So welcome to the world of enshittification. Unreal, right? And this is this. That's just the tip of the iceberg. How fucked are we exactly then, and is there a way out of this?

Cory Doctorow:  

So Stein's Law from finance, says anything that can't go on forever eventually stops, and we are living through a Stein's Law kind of moment here. We have reached some boundary conditions of enshittification, like one of the things that allowed tech bosses to screw their workers and tame them and stop them from telling them that they're stupid when they want to enshittify the things that you know you missed your mother's funeral to ship to deadline was the fact that they're not unionized. Well, we have the highest approval for unions, the highest desire to unionize, and the most money in Union coffers to run organizing efforts of any time in living their brief right now in the US. There are some other structural impediments, like dismantling the National Labor Relations Board, but the National Labor Relations Board has the is downstream of unions, right? We didn't get unions because we passed the National Labor Relations Act. It was illegal to be in a union, and yet so many people joined unions that they had to pass the National Labor Relations Act. Thinking that you can dismantle the NLRB and then get rid of unions is like thinking that you can steal all the baubles from the Who's down in Whoville, and you won't get Christmas, right? Christmas is what's in the Whoville is in the Who's heart, right?
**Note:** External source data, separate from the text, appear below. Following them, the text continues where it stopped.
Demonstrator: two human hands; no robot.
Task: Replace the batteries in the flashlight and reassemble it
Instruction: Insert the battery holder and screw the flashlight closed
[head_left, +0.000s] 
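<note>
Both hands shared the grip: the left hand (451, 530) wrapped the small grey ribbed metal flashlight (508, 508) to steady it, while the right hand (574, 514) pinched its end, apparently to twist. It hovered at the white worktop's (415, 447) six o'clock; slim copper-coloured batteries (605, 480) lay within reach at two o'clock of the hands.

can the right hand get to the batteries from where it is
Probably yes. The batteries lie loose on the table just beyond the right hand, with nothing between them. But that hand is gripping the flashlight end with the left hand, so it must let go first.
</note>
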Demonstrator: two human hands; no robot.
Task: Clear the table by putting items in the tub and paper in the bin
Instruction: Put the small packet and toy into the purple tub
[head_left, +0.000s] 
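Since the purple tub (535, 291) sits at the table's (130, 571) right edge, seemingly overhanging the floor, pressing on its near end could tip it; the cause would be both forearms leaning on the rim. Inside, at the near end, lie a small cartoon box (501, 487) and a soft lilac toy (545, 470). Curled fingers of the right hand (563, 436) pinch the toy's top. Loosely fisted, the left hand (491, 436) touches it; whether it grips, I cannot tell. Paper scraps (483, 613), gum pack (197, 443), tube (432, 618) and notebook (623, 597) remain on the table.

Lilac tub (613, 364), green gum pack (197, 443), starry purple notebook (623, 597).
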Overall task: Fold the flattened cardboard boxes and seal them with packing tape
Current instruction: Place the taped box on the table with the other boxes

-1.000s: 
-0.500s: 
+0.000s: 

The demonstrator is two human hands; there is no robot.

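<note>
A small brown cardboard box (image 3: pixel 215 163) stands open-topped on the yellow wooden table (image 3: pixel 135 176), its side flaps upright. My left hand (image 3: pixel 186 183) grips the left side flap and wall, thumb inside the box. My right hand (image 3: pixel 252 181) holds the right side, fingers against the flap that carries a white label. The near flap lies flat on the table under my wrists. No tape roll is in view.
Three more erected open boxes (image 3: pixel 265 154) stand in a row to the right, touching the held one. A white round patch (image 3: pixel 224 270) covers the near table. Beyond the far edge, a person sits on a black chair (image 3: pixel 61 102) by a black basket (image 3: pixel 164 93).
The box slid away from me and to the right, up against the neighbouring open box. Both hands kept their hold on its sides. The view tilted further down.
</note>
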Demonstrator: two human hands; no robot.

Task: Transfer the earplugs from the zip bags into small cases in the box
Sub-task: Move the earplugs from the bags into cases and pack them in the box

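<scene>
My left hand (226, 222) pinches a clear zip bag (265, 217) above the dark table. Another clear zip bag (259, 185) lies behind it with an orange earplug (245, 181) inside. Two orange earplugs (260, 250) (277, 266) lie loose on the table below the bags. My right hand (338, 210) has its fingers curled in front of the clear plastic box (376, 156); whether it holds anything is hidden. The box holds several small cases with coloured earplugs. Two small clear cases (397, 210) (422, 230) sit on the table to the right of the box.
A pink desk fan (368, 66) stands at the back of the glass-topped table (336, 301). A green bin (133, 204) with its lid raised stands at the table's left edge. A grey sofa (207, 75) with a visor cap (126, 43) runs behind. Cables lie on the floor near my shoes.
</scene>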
It's not, it's not the baubles. The baubles arise because of what's in their heart. 

Audience member: 

Vote union!

Cory Doctorow: 

So we've got unions on the upswing now. Countries all over the world have prohibited circumvention, right for jailbreaking, because that was the condition of trading with America without tariffs. So I don't know if you've heard tariffs are back, right? And if you're like a Canadian wondering why, every time you make an app and sell it to another Canadian, the dollar they pay, you should round trip through Cupertino and come back 30 cents lighter. The answer is, it's against the law to jailbreak the phone, right? Well, the reason we did that, I'm a Canadian. We're like serial killers. We're everywhere. We just look just like everybody else. The reason we did that in Canada is because we were promised tariff free access to American markets now that we don't have them. YOLO, right? We should be jailbreaking everything Canadian mechanics. So first of all, Canadian software engineers should be making a kit, and then Canadian mechanics, and every mechanic in the world should be using that kit to jailbreak every Tesla and unlock all the subscription features and software upgrades for one price forever, which is how you kick that guy in the dongle. So that is like an opportunity we have now. Circumvention and interoperability are the kind of universal program of global interoperability and circumvention is within our grasp, in a way it hasn't been for 25 years. So that's very exciting. 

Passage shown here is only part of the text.